And I’m going to hand things off now to my colleague, Dr. Morgan Dwyer, who’s the deputy director of the Defense Industrial Initiatives Group for policy analysis. Morgan, over to you.

MORGAN DWYER: Hi. Thanks, Andrew. So I am very excited to also be able to introduce our guest for today, Dr. Tara O’Toole. Dr. O’Toole is the executive vice president at In-Q-Tel. She’s also had a long career in government, to include serving as the undersecretary for science and technology at the Department of Homeland Security. So what I’ve asked Dr. O’Toole to do today is start off with some opening remarks reminding us what synthetic biology is and then explaining what its implications for national security are.

So without further delay, I’m going to hand it over to Dr. O’Toole. And I will set up your slides right now. So give me one second.

TARA O’TOOLE, M.D.: OK.

MS. DWYER: All right.

DR. O’TOOLE: Thank you, Morgan. It’s a pleasure to be here today.

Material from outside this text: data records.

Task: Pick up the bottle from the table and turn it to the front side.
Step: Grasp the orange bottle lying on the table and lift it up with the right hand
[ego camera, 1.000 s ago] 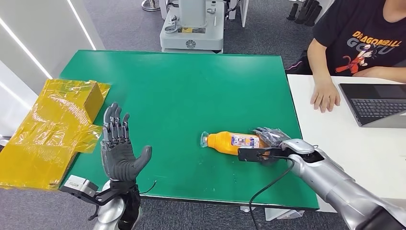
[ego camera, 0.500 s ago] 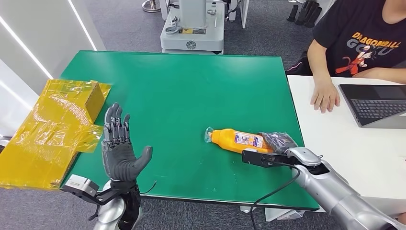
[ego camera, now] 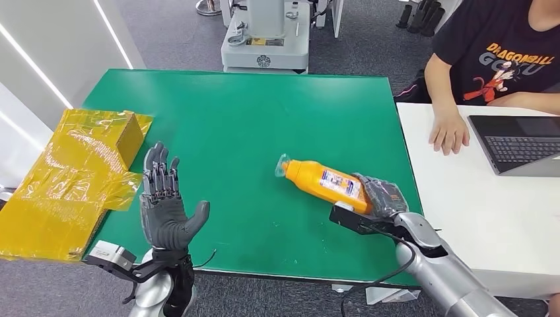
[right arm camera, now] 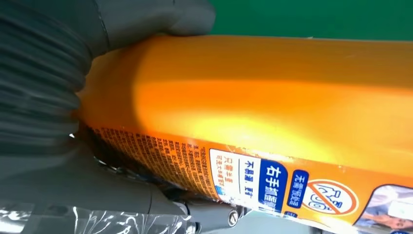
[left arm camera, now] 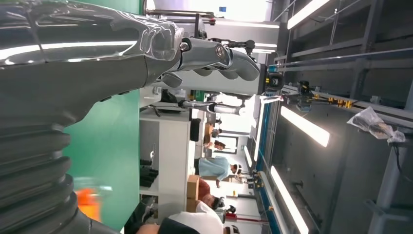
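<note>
The right hand point(ego camera: 382, 197) has its fingers point(ego camera: 370, 191) clenched around the base of the orange bottle point(ego camera: 323, 181), whose long axis runs from that hand leftward over the green bench point(ego camera: 251, 119), while the left hand point(ego camera: 162, 205) stands released, well apart.
</note>
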`<state>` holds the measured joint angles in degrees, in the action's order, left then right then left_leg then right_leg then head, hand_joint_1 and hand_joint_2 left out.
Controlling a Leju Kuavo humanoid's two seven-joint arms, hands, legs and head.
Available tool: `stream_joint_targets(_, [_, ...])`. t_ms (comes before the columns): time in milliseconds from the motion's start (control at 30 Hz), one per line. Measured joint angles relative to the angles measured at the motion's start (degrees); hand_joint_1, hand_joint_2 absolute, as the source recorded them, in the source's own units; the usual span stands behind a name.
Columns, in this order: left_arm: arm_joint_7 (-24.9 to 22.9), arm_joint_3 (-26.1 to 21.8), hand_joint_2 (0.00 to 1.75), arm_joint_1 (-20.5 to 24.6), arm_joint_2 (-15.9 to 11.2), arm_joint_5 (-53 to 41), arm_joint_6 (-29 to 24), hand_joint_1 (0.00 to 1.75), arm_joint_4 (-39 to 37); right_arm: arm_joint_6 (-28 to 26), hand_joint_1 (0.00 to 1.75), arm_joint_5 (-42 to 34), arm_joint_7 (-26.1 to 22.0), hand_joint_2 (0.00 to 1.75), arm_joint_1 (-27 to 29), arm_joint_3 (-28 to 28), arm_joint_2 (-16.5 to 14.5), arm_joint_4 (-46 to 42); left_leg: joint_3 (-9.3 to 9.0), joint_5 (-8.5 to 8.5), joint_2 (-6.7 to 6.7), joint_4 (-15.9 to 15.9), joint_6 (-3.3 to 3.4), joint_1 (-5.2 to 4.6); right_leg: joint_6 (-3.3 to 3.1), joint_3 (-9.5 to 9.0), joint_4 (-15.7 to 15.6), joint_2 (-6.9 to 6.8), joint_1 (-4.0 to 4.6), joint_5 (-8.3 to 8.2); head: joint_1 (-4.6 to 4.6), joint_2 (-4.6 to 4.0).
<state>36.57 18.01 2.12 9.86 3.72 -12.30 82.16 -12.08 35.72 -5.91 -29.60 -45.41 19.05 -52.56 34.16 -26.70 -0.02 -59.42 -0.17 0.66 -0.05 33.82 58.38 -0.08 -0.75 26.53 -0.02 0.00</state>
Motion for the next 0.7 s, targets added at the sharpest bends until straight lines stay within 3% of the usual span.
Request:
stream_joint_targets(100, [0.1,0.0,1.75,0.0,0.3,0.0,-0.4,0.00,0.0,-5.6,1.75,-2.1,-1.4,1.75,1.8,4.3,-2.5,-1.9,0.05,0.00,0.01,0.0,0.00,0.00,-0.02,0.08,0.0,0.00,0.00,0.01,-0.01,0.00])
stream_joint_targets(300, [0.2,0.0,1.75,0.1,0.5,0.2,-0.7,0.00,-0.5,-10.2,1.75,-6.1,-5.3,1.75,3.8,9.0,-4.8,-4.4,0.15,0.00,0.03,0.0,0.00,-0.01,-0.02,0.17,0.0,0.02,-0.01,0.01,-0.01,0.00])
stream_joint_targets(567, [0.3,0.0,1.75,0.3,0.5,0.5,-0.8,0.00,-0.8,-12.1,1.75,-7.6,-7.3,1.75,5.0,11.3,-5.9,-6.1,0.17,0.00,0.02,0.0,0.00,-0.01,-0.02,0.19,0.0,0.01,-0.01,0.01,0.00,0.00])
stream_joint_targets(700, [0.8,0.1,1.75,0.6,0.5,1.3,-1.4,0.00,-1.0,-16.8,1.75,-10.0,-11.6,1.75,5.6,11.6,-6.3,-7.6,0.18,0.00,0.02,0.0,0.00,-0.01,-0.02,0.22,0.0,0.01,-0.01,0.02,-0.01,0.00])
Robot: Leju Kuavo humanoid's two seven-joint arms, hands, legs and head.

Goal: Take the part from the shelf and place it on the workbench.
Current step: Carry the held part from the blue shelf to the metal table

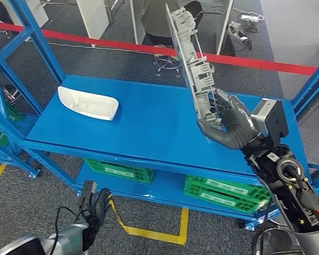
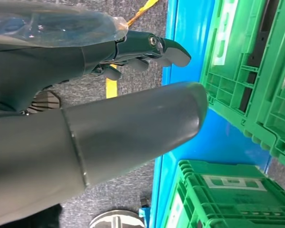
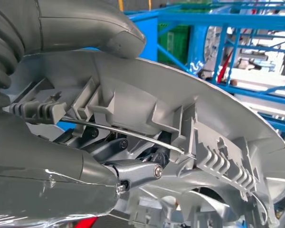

I am very grateful for the invitation to talk about this topic, which I think is critical to not only national security but to our future and doesn’t often come up in national security contexts. I think I have to begin by mentioning COVID-19. You know, as we start to emerge from this pandemic we’re going to have to rethink what U.S. national security is all about. And in a broader and richer conceptualization of national security, I think we must include not only the need for a strong military and a robust economy, but we’re going to have to rethink the institutions, and laws, and practices that we need to keep our people healthy and how to nourish basic democratic principles. So I will come back to that at the end. But right now I’m just going to talk about a few key points I’m going to try and persuade you of in the next half-hour. Next slide, please, Morgan.

So over the past 50 years or so we have greatly deepened our understanding of how living organisms work. And that understanding has been made possible and expanded by use of the technologies, the computer science, and everything else that comes with it to create what is justly called a bio-revolution. This is the next stage in a series of scientific revolutions that have marked key inflection points in civilization going back hundreds of years. Biotechnologies, including synthetic biology, are going to be foundational to the 21st century economy. And they’re also going to be a critical arena for global competition in the geopolitical realm. China in particular is pursuing a very aggressive strategy to become the world leader in biotechnology. And it sees that very clearly as essential to its capacity to compete economically.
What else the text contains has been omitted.